TASK REQUIREMENTS
Only the lines below between the ones containing "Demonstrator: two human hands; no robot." and "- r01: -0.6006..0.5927", inclusive, are to be reproduced, each exactly as it stands.
:::
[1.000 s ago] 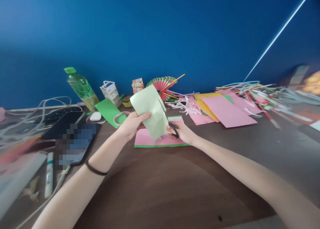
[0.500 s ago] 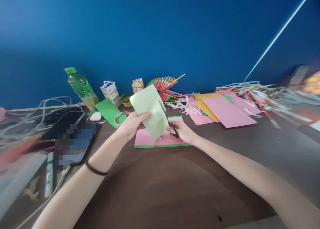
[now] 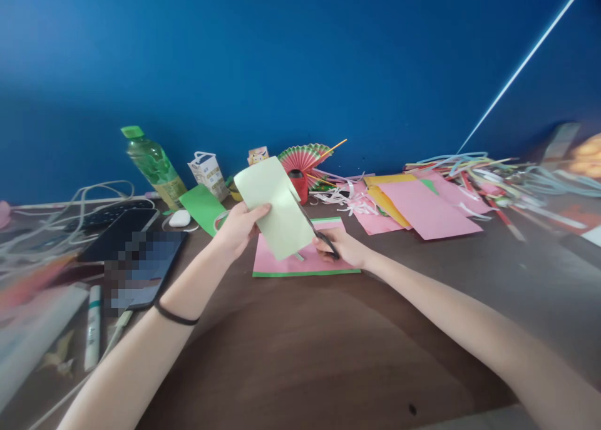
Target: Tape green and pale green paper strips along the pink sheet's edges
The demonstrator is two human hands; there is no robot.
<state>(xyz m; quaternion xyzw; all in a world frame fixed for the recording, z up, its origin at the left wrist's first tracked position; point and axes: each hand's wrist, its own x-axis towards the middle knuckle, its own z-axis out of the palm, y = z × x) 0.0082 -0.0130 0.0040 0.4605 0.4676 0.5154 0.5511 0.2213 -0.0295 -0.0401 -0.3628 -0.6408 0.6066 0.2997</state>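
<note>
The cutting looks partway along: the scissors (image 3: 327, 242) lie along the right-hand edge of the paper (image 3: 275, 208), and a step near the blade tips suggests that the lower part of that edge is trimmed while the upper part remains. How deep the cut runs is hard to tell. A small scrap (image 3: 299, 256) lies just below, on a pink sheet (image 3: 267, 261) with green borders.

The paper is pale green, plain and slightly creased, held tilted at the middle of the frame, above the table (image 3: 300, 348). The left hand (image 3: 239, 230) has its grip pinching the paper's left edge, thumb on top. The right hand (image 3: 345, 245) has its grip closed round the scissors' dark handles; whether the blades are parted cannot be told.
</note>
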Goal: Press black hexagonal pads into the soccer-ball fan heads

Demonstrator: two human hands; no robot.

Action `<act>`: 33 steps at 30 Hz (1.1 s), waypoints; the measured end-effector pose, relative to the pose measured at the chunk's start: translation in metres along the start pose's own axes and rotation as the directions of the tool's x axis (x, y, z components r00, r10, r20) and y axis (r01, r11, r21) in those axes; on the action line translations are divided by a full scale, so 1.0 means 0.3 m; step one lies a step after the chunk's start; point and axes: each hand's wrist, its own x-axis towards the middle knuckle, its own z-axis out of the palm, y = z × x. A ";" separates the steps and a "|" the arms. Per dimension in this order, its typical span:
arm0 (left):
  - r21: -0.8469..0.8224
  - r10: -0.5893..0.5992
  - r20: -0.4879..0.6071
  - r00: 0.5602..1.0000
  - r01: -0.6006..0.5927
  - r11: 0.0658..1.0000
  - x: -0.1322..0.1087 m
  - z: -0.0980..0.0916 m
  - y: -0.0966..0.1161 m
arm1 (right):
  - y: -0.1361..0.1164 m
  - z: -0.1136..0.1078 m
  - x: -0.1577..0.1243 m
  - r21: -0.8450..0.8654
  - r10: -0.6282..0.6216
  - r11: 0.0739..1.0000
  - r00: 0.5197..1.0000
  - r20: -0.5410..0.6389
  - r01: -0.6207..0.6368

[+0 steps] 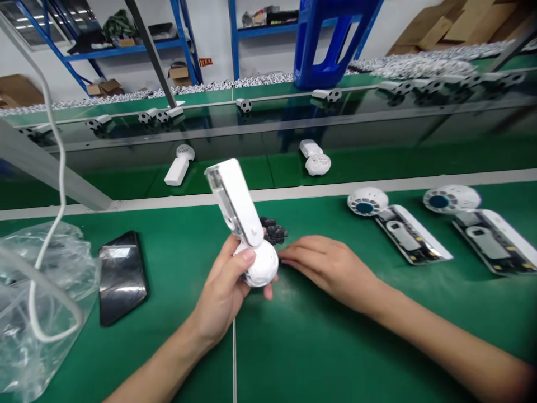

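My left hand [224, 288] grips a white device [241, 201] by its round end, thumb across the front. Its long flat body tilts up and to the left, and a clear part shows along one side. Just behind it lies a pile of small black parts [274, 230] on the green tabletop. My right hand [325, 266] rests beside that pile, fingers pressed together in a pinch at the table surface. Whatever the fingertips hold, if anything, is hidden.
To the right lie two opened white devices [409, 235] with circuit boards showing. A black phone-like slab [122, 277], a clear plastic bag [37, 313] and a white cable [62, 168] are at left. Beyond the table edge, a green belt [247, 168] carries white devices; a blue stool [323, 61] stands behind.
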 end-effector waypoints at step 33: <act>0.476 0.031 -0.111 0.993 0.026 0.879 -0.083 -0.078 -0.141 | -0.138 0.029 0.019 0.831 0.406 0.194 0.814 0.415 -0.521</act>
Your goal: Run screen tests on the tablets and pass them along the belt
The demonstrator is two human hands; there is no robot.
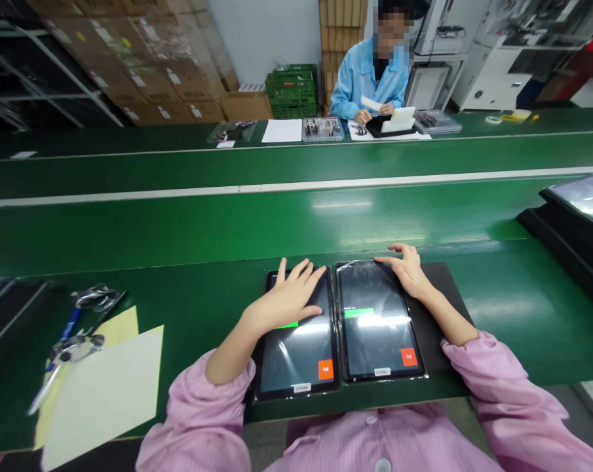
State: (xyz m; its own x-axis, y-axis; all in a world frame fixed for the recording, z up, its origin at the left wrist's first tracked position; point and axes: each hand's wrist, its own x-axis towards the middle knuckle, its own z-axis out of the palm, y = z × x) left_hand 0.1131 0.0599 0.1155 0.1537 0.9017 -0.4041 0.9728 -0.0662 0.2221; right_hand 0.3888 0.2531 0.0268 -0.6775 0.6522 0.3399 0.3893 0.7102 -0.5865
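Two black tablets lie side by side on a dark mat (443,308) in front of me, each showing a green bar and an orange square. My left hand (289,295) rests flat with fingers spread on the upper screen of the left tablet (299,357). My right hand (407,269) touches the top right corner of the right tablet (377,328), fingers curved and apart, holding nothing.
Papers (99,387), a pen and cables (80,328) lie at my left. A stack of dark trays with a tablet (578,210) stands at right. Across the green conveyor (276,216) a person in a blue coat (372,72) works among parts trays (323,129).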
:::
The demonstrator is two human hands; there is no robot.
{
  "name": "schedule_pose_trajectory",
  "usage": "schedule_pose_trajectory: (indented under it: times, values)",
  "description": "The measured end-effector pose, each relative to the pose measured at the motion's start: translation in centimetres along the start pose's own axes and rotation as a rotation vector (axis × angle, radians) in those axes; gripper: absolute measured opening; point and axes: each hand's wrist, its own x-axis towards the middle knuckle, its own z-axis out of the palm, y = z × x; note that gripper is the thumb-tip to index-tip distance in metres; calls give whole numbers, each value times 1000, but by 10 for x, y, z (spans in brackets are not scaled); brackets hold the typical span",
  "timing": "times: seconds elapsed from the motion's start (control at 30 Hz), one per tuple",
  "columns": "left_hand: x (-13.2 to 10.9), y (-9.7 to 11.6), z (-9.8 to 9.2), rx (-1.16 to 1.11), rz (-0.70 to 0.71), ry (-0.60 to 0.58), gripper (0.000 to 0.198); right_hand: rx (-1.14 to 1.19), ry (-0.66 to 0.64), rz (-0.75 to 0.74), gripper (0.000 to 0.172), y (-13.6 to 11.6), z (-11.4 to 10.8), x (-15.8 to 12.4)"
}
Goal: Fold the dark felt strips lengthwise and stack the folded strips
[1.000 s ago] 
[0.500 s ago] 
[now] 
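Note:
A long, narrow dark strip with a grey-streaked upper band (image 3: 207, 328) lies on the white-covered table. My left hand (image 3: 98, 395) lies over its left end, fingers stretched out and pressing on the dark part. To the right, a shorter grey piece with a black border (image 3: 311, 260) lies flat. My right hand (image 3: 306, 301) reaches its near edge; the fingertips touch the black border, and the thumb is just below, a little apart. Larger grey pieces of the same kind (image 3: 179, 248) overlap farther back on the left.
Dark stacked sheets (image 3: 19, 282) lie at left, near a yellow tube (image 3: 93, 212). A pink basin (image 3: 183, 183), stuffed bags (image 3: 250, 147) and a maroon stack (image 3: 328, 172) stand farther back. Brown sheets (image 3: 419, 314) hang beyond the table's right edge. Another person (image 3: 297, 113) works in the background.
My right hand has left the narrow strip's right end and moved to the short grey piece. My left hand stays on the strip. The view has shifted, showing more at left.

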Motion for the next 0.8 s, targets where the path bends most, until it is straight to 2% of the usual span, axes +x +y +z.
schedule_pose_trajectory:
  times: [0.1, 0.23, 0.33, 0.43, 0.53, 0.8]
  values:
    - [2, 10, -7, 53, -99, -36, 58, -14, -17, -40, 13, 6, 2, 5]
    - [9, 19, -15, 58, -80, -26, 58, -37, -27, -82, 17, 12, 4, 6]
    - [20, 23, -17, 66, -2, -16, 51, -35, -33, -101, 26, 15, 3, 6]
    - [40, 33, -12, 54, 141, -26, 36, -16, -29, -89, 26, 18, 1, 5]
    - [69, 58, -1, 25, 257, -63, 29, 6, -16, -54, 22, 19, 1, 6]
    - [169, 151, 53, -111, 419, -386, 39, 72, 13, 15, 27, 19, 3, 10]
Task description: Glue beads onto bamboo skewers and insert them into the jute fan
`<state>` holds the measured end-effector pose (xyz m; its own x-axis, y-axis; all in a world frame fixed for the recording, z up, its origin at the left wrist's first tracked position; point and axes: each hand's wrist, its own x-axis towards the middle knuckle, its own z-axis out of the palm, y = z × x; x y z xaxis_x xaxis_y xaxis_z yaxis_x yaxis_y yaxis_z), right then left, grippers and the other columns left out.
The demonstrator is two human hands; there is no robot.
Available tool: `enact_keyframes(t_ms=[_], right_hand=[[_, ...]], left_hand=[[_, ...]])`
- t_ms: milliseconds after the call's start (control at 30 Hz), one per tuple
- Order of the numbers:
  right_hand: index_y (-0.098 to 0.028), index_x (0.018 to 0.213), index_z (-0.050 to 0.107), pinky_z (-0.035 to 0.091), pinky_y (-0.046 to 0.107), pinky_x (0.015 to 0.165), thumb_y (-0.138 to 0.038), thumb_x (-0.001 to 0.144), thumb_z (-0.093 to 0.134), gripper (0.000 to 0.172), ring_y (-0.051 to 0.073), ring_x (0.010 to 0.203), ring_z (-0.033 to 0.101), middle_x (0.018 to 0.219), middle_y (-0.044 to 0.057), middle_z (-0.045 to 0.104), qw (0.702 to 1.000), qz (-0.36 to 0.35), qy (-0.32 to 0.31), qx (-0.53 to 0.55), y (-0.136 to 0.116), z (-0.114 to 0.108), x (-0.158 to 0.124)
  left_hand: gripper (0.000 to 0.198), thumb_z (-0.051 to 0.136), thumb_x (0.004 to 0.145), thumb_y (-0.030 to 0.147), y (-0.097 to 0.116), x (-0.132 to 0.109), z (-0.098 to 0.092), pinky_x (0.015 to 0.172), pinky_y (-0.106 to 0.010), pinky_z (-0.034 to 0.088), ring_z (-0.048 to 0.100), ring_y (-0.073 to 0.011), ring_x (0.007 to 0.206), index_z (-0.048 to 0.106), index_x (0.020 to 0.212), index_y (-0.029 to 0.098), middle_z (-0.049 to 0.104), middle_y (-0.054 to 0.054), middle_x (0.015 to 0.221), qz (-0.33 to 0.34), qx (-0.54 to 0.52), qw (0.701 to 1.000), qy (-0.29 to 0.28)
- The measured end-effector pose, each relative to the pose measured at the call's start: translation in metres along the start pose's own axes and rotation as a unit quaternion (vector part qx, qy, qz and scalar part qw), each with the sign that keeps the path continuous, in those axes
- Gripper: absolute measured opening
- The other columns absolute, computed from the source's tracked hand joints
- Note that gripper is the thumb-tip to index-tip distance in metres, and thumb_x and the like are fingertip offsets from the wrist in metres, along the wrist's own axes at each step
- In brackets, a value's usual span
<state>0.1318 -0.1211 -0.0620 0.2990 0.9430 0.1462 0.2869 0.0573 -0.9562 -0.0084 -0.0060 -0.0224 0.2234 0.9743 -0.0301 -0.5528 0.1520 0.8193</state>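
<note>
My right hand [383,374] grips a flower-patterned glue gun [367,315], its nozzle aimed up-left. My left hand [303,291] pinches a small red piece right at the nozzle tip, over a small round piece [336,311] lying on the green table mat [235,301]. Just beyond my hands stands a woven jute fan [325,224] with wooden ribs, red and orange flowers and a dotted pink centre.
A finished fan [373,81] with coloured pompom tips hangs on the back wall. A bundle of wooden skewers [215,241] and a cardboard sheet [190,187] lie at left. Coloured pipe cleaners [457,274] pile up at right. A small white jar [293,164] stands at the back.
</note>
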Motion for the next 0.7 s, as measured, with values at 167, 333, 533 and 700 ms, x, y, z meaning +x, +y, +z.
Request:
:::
RESPONSE AREA
Demonstrator: two human hands; no robot.

Action `<act>`: 33 steps at 30 Hz (1.1 s), waypoints; the measured end-effector pose, relative to the pose measured at the chunk's start: translation in metres along the start pose's own axes and rotation as the directions of the tool's x axis (x, y, z components r00, r10, r20) and y axis (r01, r11, r21) in those axes; on the action line translations are divided by a full scale, so 1.0 means 0.3 m; step one lies a step after the chunk's start; point and axes: each hand's wrist, its own x-axis towards the middle knuckle, its own z-axis out of the palm, y = z × x. A ";" separates the steps and a "|" the arms. Per dimension in this order, its typical span:
arm0 (left):
  - r21: -0.8469..0.8224
  - r10: -0.5893..0.5992
  - r20: -0.4879..0.6071
  - r00: 0.5602..1.0000
  - r01: -0.6006..0.5927

This response is done.